Special Warning : אזהרת שימוש

4.4 Special warnings and precautions for use
General:
• Excedrin should not be taken together with products containing acetylsalicylic acid or paracetamol.
• As with other acute migraine therapies, before treating a suspected migraine in patients not previously diagnosed as migraineurs, and in migraineurs who present with atypical symptoms, care should be taken to exclude other potentially serious neurological conditions.
• Patients who experience vomiting with > 20% of their migraine attacks or who require bedrest with >50% of their migraine attacks should not use Excedrin.
• If the patient gets no migraine relief from the first 2-caplet dose of Excedrin, the patient should seek the advice of a physician.
• Prolonged use of any type of painkiller for headaches can make them worse. If this situation is experienced or suspected, medical advice should be obtained and treatment should be discontinued. The diagnosis of medication overuse headache (MOH) should be suspected in patients who have chronic headaches (15 days or more per month) with concurrent overuse of headache medications for more than 3 months. Therefore, this product should not be used on more than 10 days per month for more than 3 months.
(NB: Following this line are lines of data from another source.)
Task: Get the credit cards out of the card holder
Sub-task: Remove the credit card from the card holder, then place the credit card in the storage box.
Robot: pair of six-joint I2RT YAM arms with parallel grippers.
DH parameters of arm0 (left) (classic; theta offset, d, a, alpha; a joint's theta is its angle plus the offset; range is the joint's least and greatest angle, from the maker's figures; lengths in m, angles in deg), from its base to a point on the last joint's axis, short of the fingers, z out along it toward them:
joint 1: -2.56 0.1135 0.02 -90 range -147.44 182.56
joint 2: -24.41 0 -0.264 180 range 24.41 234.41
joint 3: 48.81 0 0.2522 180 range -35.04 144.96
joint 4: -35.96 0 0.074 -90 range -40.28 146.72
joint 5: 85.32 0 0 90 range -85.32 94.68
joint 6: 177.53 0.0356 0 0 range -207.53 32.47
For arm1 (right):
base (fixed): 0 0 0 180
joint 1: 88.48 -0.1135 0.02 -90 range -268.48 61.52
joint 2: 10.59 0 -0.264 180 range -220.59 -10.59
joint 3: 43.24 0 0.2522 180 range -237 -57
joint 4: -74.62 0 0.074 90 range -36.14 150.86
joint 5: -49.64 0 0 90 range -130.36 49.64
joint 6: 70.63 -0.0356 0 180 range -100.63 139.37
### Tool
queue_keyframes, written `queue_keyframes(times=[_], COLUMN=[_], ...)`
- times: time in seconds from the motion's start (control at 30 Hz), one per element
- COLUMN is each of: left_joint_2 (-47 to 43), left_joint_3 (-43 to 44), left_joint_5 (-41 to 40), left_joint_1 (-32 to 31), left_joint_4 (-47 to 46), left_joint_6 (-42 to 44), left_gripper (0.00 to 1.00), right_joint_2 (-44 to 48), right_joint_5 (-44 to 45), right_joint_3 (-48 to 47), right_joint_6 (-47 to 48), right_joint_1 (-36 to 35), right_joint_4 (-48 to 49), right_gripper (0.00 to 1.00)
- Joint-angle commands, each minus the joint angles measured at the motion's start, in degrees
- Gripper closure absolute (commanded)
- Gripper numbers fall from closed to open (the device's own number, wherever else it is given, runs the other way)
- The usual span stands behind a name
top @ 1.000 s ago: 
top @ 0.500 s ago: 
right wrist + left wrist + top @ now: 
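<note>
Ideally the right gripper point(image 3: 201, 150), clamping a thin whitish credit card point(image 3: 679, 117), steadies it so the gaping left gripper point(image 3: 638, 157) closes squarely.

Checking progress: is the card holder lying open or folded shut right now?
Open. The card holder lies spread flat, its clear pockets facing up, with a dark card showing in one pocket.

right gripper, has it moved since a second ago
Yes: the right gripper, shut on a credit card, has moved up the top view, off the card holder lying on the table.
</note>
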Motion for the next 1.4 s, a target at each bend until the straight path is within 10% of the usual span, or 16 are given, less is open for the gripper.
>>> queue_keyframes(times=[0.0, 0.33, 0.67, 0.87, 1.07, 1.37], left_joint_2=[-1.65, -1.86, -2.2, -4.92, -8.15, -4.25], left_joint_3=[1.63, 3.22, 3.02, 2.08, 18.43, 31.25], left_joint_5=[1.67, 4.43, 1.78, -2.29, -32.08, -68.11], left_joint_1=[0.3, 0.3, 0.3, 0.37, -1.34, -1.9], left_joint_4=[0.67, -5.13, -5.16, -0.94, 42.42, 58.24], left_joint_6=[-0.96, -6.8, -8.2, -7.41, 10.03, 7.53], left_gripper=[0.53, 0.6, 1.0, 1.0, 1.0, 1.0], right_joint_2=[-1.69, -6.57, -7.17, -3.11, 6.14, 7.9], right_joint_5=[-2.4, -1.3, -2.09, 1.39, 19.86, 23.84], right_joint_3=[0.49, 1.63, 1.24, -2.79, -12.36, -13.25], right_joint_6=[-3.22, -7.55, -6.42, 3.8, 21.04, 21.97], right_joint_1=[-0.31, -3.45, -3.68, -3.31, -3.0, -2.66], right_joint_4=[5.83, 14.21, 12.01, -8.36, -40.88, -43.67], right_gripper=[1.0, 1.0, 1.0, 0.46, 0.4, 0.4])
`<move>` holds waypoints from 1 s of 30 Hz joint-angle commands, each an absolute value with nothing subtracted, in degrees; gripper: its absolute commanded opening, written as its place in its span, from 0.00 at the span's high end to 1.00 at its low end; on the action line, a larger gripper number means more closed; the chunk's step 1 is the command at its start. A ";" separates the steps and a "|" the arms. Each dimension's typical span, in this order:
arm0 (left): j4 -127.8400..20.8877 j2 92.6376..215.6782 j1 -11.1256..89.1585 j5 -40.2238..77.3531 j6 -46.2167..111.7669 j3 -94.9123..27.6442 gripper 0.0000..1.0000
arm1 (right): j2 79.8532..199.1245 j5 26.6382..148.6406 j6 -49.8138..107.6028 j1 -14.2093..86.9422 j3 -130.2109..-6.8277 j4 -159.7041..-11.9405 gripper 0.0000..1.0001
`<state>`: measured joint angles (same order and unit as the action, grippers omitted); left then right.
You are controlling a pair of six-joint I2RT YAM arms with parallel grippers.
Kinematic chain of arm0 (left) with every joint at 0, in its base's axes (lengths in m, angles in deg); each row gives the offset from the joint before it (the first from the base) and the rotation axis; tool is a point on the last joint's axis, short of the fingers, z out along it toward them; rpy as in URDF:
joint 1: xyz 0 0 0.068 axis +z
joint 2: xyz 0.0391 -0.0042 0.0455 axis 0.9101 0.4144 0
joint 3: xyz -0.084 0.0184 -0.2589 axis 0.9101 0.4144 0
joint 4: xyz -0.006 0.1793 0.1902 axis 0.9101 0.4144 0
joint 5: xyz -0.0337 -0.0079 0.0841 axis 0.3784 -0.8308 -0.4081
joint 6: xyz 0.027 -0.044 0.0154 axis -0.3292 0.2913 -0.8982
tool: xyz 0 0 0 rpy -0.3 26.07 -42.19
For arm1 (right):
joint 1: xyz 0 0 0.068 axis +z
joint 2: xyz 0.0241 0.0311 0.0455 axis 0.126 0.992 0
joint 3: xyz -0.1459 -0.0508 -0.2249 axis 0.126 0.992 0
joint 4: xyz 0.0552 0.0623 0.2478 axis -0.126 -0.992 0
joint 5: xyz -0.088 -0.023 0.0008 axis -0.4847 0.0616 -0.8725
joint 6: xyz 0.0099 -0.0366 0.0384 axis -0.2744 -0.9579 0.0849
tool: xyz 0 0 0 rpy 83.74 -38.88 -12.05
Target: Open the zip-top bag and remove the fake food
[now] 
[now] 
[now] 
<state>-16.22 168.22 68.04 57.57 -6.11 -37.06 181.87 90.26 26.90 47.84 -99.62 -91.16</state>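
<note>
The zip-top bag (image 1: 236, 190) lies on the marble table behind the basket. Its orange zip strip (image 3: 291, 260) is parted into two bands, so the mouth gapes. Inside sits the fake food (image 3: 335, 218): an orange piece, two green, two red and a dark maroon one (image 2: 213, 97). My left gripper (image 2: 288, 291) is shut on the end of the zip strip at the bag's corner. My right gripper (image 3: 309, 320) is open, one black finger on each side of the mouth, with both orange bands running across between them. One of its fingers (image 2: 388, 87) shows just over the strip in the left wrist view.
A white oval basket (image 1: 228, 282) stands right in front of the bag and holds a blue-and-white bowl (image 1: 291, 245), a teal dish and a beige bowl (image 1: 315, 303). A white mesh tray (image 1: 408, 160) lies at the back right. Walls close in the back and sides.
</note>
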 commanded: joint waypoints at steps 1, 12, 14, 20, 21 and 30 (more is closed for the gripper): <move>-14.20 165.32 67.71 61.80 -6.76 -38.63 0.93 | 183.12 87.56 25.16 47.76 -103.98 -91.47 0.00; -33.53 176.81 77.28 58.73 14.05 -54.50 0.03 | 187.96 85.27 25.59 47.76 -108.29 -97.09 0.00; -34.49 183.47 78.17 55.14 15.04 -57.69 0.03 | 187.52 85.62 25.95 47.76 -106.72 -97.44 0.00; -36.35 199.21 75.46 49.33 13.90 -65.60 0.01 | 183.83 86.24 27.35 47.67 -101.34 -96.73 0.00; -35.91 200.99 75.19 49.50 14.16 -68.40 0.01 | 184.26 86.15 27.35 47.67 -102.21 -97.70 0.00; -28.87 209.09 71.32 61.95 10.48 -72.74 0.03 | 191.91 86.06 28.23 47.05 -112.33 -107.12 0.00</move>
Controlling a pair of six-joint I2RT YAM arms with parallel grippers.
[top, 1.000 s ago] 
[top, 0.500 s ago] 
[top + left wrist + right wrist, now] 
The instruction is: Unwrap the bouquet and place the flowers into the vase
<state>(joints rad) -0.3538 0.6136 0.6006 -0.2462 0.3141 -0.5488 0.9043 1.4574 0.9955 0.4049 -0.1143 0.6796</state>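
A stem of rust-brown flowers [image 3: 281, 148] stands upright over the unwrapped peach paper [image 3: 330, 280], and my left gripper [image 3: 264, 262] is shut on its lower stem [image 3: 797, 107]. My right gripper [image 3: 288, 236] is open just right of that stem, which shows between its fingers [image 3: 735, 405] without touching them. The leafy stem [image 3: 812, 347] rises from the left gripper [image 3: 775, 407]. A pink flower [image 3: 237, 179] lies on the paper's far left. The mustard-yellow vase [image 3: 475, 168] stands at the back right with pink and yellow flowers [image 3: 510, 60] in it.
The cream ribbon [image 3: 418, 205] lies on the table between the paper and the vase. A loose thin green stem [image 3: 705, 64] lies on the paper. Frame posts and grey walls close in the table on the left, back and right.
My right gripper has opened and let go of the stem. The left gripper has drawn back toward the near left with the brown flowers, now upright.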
• Caution should be exercised in patients at risk of being dehydrated (e.g. bysickness, diarrhoea, or before or after major surgery).
• Excedrin may mask the signs and symptoms of infection due to its pharmacodynamic properties.

Due to the presence of acetylsalicylic acid:
• Excedrin should be used with caution in patients suffering from gout, impaired renal or hepatic function, dehydration, uncontrolled hypertension, and diabetes mellitus.
• Excedrin should be used with caution in patients suffering from severe glucose-6- phosphate dehydrogenase (G6PD) deficiency, as acetylsalicylic acid may induce hemolysis or hemolytic anemia. Factors that may increase the risk of hemolysis are e.g. high dosage, fever or acute infections.
• Excedrin may lead to an increased bleeding tendency during and after surgical operations (including minor surgeries, e.g. dental extractions) because of the inhibitory effect on platelet aggregation of acetylsalicylic acid which persists for about 4 days after administration.
• Excedrin should not be taken together with anticoagulant or other medicines that inhibit platelet aggregation without a doctor’s supervision (see section 4.5). Patients with defects of haemostasis should be carefully monitored. Caution should be exercised in case of metrorrhagia or menorrhagia.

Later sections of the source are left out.